Two police officials told The Associated Press that two men in a auto fired nine shots into the vehicle carrying the 38-year-old Franco and her driver, Anderson Pedro Gomes. Ms Franco had harshly criticised that move on Sunday, saying it could worsen police violence against residents. The councilor's press officer, who was in the backseat, was hit by glass fragments and injured but survived.

She was active in organizations like the Brasil Foundation and Cesam (Maré Center for Solidarity Actions) as well as at Alerj (Rio de Janeiro Legislative Assembly) itself.

In city council elections in 2016 she surprised everyone, including herself, by getting 46,000 votes, the fifth biggest tally of anyone running. Brazilian authorities said a full investigation would take place.

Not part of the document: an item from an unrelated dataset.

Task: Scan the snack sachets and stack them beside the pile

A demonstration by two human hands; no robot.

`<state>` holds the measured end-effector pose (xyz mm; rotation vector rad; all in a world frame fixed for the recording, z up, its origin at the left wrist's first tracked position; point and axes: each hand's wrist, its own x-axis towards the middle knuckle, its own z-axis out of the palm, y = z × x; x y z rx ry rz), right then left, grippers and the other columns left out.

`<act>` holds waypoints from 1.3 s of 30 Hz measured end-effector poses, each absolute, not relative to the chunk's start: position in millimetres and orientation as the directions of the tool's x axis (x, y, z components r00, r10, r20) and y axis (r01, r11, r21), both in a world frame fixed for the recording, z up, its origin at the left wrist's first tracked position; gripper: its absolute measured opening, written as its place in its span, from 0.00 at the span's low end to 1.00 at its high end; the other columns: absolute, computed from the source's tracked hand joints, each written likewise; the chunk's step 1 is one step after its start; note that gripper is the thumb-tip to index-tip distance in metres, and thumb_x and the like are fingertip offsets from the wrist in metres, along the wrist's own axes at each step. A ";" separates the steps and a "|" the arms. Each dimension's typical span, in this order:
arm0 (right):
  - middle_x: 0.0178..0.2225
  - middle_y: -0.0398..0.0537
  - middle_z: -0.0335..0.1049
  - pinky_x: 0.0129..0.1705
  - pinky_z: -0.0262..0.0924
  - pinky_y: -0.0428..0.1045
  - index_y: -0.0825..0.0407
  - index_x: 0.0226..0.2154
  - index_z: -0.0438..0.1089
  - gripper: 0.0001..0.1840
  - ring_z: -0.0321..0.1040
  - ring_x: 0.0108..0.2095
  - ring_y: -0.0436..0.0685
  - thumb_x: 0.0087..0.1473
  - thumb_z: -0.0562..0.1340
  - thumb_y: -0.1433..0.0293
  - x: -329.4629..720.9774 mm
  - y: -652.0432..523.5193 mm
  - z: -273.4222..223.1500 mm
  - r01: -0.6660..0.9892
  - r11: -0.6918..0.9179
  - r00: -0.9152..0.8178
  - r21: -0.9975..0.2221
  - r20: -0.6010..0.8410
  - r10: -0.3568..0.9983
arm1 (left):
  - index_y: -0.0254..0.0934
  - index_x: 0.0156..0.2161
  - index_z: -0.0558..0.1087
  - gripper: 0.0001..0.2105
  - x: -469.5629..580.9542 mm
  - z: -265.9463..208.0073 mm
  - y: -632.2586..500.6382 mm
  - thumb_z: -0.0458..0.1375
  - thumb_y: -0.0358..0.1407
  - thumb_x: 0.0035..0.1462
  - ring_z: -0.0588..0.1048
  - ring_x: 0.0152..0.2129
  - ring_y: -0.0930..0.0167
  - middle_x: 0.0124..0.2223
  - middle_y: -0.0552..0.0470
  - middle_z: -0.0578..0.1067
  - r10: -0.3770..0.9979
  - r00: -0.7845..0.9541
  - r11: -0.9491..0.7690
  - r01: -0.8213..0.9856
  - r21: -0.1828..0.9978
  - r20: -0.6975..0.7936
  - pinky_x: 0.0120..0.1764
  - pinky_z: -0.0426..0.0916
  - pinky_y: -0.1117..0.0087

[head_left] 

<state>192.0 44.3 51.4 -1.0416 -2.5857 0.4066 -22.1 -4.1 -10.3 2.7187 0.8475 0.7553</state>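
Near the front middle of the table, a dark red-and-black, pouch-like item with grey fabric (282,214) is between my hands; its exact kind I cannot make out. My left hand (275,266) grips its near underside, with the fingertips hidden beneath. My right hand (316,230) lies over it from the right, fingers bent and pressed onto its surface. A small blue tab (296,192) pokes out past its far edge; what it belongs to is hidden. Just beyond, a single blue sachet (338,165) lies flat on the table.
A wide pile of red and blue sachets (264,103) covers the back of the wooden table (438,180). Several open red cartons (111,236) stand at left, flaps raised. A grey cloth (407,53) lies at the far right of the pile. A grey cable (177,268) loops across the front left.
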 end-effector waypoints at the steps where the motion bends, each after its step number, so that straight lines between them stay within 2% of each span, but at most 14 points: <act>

A member of a leftist party, Franco was also known for her social work in slums.

As a young, black, favela-bred lesbian woman activist, she championed several underrepresented demographics in Brazil's institutional politics and was beloved by activists across the country.

On Sunday on her verified Facebook account, Ms Franco decried what she alleged to be the police killing of two boys during a police raid in an area called Acari.

Posters depicting councillor Marielle Franco on a wall the day after she was murdered, in Rio.

Franco was a member of the Party for Socialism and Liberation (PSOL), and recently accused a slew of police officials of being excessively violent when searching homes in slums that were controlled by gangs. Franco repeated a phrase that she always said, "We are together". Commenting on the death of a youth, she said: "One more homicide of a young man that may be put towards the police count".

Two weeks ago, Franco was named a rapporteur in a special commission in Rio, which was enacted by the city council to monitor the current military intervention in the city of Rio de Janeiro. On Tuesday, United Nations human rights officials issued a statement expressing "profound concern" about the intervention, which they warned could lead to human rights violations.

Franco was a vocal critic of police violence against civilians, as well as a member of a city council committee overseeing the military intervention in Rio.

Finance Minister Henrique Meirelles, who is contemplating a bid for the presidency, said the assassination underscores the need of the Rio military operation.

The outcry over Franco's death comes a month after Brazil's president, Michel Temer, signed a decree placing the military in overall charge of security in the state of Rio de Janeiro.

The mayor called for three days of mourning in the city, and a demonstration in memory of Ms. Franco and against police violence is planned for Thursday evening.